Jakob i Jan Filip Breyne
Dzisiaj rocznica urodzin JAKOBA BREYNE. Któż to był ? Chyba niewielu mieszkańców naszego miasta dałoby odpowiedź na to pytanie 🙁
Był to kupiecki syn rodziny niderlandzkich kalwinów pochodzących z Antwerpii. Uciekając przed prześladowaniami relgijnymi, swoje nowe miejsce na ziemi znaleźli w zawsze tolerancyjnym Gdańsku.
Tu właśnie, 14 stycznia 1637 roku, przyszedł na świat ich syn- Jakob .

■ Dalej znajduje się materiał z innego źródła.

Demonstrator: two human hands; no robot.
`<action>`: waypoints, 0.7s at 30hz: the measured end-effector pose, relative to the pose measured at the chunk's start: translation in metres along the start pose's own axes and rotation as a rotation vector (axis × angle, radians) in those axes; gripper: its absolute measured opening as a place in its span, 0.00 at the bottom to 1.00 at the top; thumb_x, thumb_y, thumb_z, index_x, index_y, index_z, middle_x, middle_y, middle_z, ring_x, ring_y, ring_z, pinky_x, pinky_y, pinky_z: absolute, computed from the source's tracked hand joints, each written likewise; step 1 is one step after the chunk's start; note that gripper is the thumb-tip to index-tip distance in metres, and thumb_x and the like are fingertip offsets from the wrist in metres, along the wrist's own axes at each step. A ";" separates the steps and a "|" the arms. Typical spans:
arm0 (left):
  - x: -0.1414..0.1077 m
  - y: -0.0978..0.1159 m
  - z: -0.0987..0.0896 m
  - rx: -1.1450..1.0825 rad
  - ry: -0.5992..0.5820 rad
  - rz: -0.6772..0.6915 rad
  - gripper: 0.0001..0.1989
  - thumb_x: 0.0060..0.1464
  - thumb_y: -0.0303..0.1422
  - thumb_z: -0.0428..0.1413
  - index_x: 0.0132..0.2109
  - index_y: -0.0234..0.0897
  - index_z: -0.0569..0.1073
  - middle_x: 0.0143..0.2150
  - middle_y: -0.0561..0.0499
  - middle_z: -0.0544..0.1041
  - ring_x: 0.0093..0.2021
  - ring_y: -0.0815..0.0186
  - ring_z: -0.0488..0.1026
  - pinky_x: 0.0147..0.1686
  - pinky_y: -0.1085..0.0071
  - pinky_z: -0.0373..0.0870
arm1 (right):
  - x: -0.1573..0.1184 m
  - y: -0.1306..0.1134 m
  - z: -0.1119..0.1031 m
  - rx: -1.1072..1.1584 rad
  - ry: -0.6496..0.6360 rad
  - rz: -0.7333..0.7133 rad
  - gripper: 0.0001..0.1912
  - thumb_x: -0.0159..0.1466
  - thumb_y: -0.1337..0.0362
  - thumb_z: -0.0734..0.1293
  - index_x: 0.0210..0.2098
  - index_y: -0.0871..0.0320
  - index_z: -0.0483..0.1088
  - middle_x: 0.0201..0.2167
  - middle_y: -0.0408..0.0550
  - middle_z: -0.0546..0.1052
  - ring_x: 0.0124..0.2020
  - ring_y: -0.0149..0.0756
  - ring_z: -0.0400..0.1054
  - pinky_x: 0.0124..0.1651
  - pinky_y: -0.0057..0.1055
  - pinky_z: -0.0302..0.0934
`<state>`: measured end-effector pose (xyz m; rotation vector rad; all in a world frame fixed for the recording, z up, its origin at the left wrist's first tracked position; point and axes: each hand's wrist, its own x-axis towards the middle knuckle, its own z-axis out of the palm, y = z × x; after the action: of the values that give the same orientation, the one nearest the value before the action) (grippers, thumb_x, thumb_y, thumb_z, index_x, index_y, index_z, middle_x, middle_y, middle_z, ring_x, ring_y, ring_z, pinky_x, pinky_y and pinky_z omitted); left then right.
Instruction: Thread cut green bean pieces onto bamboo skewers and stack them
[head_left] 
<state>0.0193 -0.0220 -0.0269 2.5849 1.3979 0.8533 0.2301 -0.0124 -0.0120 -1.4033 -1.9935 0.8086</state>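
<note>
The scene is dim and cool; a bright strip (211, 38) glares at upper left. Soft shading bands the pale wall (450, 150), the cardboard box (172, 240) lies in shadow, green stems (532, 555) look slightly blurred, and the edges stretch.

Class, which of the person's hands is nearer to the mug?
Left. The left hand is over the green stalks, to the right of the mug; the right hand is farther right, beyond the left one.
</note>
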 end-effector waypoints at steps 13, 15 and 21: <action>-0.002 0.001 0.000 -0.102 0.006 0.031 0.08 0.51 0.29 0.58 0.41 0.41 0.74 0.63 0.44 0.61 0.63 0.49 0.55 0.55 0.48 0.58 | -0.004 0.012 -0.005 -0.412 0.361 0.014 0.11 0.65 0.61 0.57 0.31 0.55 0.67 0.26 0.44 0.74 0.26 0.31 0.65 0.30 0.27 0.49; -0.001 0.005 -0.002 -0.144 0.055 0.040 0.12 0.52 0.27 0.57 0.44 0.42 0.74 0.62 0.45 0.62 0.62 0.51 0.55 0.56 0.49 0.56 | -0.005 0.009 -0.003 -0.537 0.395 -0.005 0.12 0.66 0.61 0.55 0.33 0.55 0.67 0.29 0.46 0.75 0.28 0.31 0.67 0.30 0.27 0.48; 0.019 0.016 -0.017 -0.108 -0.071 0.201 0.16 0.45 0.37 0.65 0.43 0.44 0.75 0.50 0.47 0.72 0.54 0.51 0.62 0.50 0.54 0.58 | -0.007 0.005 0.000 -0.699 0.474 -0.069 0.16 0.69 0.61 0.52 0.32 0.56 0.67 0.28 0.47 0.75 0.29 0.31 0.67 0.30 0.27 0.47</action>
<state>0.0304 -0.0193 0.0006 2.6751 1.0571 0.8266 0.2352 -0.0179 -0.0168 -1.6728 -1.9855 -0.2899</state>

Był uczniem słynnego gdańskiego Gimnazjum Akademickiego( jakże by inaczej?), tej szkoły, której dawne pofranciszkańskie klasztorne sale były świadkami rodzących się geniuszy, znanych potem na całym świecie. Ale to temat na inne opracowanie. Wróćmy do naszego Jakoba. W szkole zetknął się z Christianem Mentzelem, niemieckim lekarzem, botanikiem i znawcą wschodu(zarówno tego bliskiego jak i dalekiego), który od 1648 uczył botaniki i anatomii w Gimnazjum Akademickim w Gdańsku. Pod jego skrzydłami prowadził pierwsze badania i odbywał pierwsze wyprawy. Następnie, jako kupiecki syn, został wysłany do krewnych, na kupieckie praktyki do Lejdy. Tam , jako wolny słuchacz pogłębiał swoje botaniczne wiadomości na Lejdejskim Uniwersytecie.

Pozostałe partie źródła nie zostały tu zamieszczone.